[Work instructions]
Word for word, restate the data that follows, omitting the images.

================================

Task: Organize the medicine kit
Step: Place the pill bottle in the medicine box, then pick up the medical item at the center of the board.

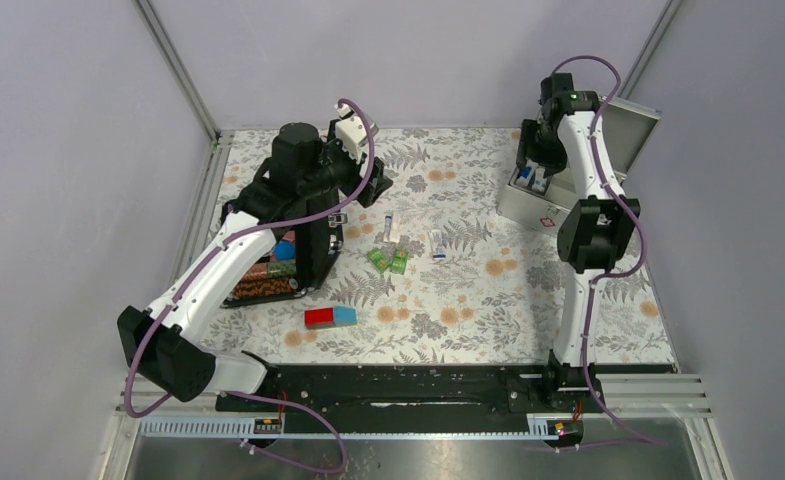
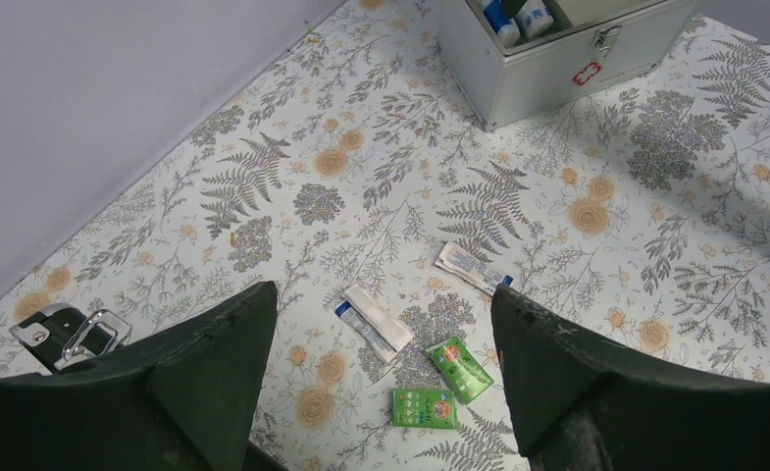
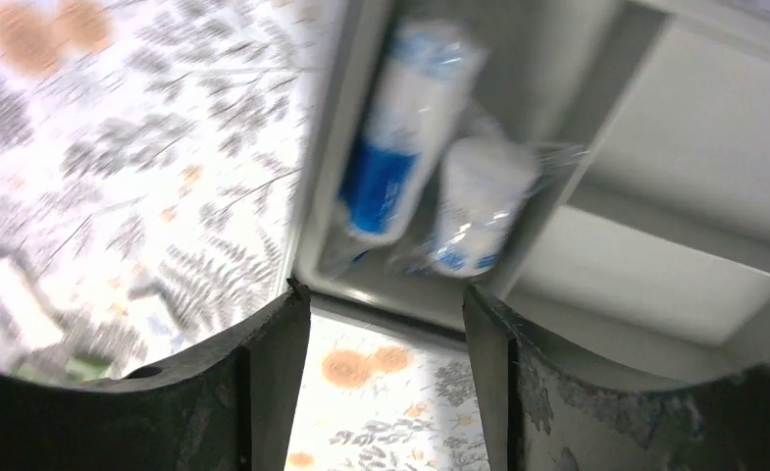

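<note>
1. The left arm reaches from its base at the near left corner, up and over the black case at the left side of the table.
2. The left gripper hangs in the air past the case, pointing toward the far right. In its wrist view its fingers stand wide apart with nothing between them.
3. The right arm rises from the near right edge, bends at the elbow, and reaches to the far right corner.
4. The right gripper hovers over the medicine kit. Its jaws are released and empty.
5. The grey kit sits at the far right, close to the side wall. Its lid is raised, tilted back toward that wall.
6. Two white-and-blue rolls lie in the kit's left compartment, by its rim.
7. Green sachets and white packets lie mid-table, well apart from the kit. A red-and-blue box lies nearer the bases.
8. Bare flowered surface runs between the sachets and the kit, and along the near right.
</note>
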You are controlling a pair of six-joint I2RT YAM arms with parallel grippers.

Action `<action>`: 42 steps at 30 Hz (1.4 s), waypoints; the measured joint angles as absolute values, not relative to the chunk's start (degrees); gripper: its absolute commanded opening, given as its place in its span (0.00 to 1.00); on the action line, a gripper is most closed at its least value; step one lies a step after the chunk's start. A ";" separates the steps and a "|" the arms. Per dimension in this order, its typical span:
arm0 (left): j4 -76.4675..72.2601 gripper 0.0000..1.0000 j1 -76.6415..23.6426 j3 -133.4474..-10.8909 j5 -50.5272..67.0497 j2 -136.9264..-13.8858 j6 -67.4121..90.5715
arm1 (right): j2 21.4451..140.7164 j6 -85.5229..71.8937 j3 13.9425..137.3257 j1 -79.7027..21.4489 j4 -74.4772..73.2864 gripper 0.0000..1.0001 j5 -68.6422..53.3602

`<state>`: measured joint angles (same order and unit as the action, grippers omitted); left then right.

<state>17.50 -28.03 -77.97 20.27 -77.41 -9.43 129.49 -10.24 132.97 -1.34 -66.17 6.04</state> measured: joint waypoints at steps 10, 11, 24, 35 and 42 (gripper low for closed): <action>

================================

[The answer]
Task: Organize the medicine kit
Step: Place the pill bottle in the medicine box, then pick up the medical item at the center of the board.


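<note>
1. The left arm reaches from its base at the near left corner, up and over the black case at the left side of the table.
2. The left gripper hangs in the air past the case, pointing toward the far right. In its wrist view its fingers stand wide apart with nothing between them.
3. The right arm rises from the near right edge, bends at the elbow, and reaches to the far right corner.
4. The right gripper hovers over the medicine kit. Its jaws are released and empty.
5. The grey kit sits at the far right, close to the side wall. Its lid is raised, tilted back toward that wall.
6. Two white-and-blue rolls lie in the kit's left compartment, by its rim.
7. Green sachets and white packets lie mid-table, well apart from the kit. A red-and-blue box lies nearer the bases.
8. Bare flowered surface runs between the sachets and the kit, and along the near right.
</note>
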You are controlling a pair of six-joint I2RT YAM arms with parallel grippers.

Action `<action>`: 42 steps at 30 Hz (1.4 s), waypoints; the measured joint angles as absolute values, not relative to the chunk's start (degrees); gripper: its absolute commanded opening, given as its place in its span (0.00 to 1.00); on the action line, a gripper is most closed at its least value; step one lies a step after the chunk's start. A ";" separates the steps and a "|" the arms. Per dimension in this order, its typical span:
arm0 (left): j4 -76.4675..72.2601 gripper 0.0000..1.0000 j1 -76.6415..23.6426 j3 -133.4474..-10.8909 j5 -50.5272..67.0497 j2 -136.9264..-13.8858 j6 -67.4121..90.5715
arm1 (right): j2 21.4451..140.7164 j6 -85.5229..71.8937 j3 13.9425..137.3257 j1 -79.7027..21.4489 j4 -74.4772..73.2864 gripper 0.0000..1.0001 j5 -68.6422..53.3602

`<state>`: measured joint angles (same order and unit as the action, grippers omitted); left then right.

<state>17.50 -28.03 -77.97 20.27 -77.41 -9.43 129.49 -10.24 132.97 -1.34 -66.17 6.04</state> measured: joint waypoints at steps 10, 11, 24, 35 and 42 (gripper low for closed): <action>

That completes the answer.